Considering them in this way thus situates the videos as one more important contribution to the history of cinephilia as envisioned by Antoine de Baecque and Thierry Frémaux.  As they defined it in 1995: “Cinephilia is a system of cultural organization that engenders rituals around the gaze, speech, and the written word. …. [in which] everything comes to depend on how one sees films, from where in the audience, in what position, according to which individual framing, on how a screening is brought to life, on how the group gets around, how this intimate diary of the gaze is shared (by conversation, by correspondence, by published writing).”  They go on to note that the history (or histories) of cinephilia is inclined “to find intellectual coherence where none is evident, to eulogize the non-standard and the minor,” and to focus on “limited subjects that could be viewed as anecdotal, even derisory.”[4]

Given their subjects, videographic essays like the ones we see here fit neatly into this inventory of ways of watching and ways of sharing, and watching one of these videos only makes you want to watch more—just as reading one Top Ten list or one account of “the movie that changed my life” does similarly.  For such an accounting amounts to a confirmation that movies are, as Thomas Elsaesser once put it, “events that have happened to us.”[5]  As we watch these videos, we understand not just one cinephile’s experience of a movie trauma, we begin to have a feeling for something much bigger: the place of the movies in the lives of generations of people.  Of course, we already knew this, but video essays like these prompt us to re-realize it with a particular force of recognition that also brings comfort.  
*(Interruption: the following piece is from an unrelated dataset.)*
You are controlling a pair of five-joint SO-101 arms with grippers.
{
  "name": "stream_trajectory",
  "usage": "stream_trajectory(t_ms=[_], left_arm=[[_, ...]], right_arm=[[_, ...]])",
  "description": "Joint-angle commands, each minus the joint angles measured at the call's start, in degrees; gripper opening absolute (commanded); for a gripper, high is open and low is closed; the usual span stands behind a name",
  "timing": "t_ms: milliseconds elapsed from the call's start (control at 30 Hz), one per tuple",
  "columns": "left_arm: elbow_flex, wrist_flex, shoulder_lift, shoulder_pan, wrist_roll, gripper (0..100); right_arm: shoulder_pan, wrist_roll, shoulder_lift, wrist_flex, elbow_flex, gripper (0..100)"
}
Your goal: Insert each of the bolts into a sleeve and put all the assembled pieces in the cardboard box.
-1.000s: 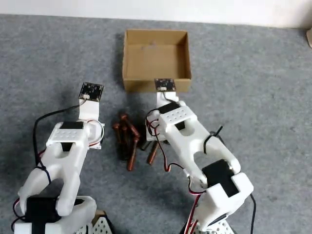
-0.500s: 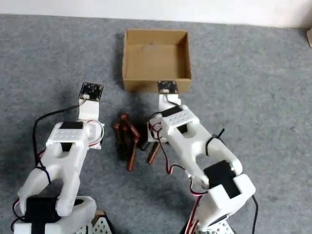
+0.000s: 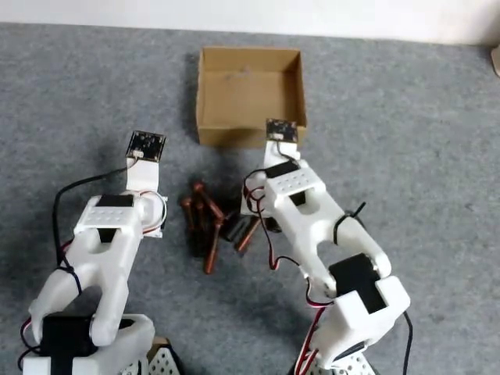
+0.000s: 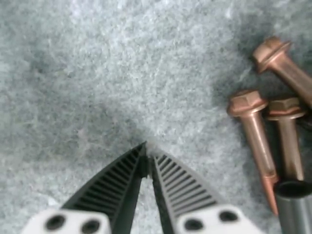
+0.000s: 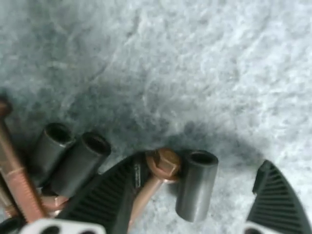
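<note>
Looking down my right gripper (image 5: 201, 168), I see its jaws spread wide with nothing gripped. A black sleeve (image 5: 196, 187) lies between them, and a copper bolt (image 5: 165, 163) has its hex head just beside that sleeve, at one fingertip. Two more sleeves (image 5: 80, 163) lie just outside that same jaw. My left gripper (image 4: 147, 148) is pinched closed and empty over the grey carpet (image 4: 122, 73), with three bolts (image 4: 253, 126) near it to one side. Beyond both grippers sits the cardboard box (image 3: 248, 134).

You've got copper-toned metal bolts (image 4: 253, 131), matt dark sleeves (image 5: 195, 187), a rough grey cloth worktop (image 3: 422, 117), and a matt cardboard box (image 3: 234, 134).
</note>
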Motion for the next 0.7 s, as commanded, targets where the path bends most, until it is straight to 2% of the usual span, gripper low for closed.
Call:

There are some interesting patterns in these videos, one of them being some makers’ use of other films to reflect on their childhood movie trauma, as if to signal that a broader cinematic canvas is needed to contextualize and reflect on their specific film experience.  But again, this is typical of cinephiliac discourse: every cinematic experience exists in a web that connects it to others, and its valence is charged by its association with those other experiences.  And sharing any one of them, even an especially distinctive one, inevitably means linking it to others—and to the experiences of others.

Cinephilia gave birth to academic film studies, an institutional practice that, as Wood and Kuhn lament, demanded a shedding of the personal and the emotional from film criticism.  Peter Wollen, writing in the guise of his alter ego Lee Russell, expressed a similar regret: “I was attracted by the element of cinephilia [in the early days of academic cinema studies] and that’s precisely what got lost with the relentless expansion of theory over the face of academe.”[6]  Re-engaging with and extending the practices of early cinephile discourse, and placing this discourse in a scholarly context (like The Cine-Files), is one important way to recover what was lost and put it back where it belongs.  
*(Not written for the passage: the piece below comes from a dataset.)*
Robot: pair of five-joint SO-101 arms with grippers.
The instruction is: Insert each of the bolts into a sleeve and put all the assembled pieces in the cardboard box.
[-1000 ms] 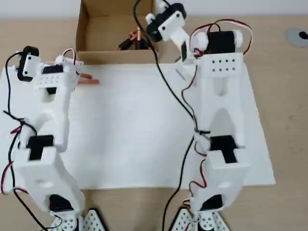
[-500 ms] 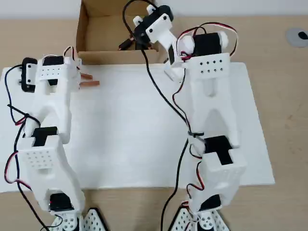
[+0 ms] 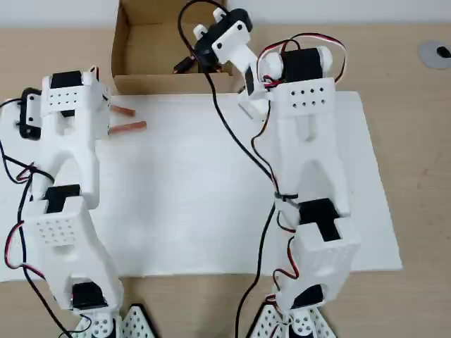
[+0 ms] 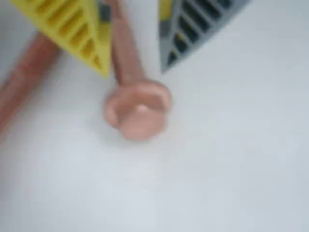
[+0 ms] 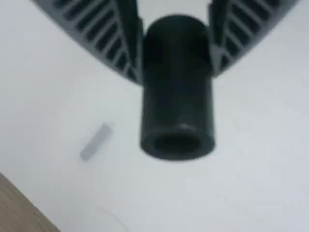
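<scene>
Cardboard box (image 3: 162, 84): stands open-topped at the far edge of the white mat (image 3: 183, 183). Contents: dark assembled pieces (image 3: 184, 63) lie against the inside of the front wall, towards the box's right half. They are partly covered by the right arm's wrist, so the count cannot be told.

In front of the box's left front corner: the left gripper (image 4: 134, 70) is low over the mat. Its jaws stand apart, astride a copper-coloured bolt (image 4: 137, 108). The bolt lies flat on the mat with its shaft running up between the fingers and its head just clear of the fingertips. The yellow finger (image 4: 77, 29) sits against the shaft. A clear gap separates the shaft from the grey finger (image 4: 193, 24). A second bolt (image 4: 24, 92) lies on the mat just outside the yellow finger, close to the first. In the high view both bolts show side by side, just in front of that corner of the box and outside it.

Right of the box's right front corner: the right gripper (image 5: 176, 75) is clamped on a black sleeve (image 5: 177, 116). The sleeve is pinched on both sides, and its open bore end juts past the fingertips. It hangs above the mat, outside the box. A small grey scrap (image 5: 95, 141) lies on the mat near it, and the wooden table (image 5: 14, 208) shows beyond the mat's edge.
</scene>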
Christian Keathley is the Walter J Cerf Distinguished Professor of Film & Media Culture at Middlebury College.  He is the author of Cinephilia and History, or the Wind in the Trees (Indiana UP, 2007).  He is a founding co-editor of [in]Transition: Journal of Videographic Film & Moving Image Studies and co-author (with Catherine Grant and Jason Mittell) of The Videographic Essay: Practice and Pedagogy .


[1] Robin Wood, “Creativity and Evaluation,” in Personal Views (Detroit: Wayne State University Press, 2006), 345.
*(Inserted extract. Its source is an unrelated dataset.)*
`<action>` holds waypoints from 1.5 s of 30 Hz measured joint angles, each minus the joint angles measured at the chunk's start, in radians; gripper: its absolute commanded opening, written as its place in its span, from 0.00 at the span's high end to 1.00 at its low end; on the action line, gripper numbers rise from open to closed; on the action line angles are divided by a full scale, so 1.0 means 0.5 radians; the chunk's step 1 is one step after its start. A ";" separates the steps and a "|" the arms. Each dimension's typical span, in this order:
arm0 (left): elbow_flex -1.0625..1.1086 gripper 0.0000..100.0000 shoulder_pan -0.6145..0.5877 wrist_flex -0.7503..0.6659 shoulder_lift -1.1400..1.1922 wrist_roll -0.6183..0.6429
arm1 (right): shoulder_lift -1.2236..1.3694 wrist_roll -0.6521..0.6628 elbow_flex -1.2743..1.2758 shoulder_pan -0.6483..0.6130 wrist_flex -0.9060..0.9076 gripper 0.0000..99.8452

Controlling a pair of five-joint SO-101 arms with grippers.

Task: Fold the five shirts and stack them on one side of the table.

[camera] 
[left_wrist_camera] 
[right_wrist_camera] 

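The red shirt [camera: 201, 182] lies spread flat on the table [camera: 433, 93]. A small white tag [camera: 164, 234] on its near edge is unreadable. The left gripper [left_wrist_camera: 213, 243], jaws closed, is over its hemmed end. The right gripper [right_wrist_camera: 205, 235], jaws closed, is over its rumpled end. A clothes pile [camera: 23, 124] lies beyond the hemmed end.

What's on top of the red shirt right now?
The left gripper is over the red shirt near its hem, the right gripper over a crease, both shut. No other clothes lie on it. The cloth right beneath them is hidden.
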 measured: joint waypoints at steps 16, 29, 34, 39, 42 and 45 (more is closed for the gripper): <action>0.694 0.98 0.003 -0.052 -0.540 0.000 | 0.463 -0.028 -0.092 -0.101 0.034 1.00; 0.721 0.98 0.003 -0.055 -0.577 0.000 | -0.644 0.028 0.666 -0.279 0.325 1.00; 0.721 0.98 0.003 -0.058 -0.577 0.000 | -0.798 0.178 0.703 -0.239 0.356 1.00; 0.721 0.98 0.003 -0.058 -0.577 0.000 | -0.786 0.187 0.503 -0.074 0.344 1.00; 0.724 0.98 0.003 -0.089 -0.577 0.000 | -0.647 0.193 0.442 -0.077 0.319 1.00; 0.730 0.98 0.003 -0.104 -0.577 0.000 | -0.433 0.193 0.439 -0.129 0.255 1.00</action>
[2] Annette Kuhn, “Thresholds: film as film and the aesthetic experience,” Screen 46, no. 4 (Winter 2005): 402.

[3] Stanley Cavell, Disowning Knowledge in Seven Plays of Shakespeare (New York: Cambridge University Press, 1987), 3.

[4] Antoine de Baecque and Thierry Frémaux, “La Cinéphilie, ou L’Invention d’Unie Culture,” trans. Timothy Barnard, Vingtième Siècle 46 (April‑June 1995): 139, 137.

[5] Thomas Elsaesser, “Rivette and the End of Cinema,” Sight & Sound (April 1992): 22.

[6] Peter Wollen, Paris Hollywood (London:  Verso, 2002), 155.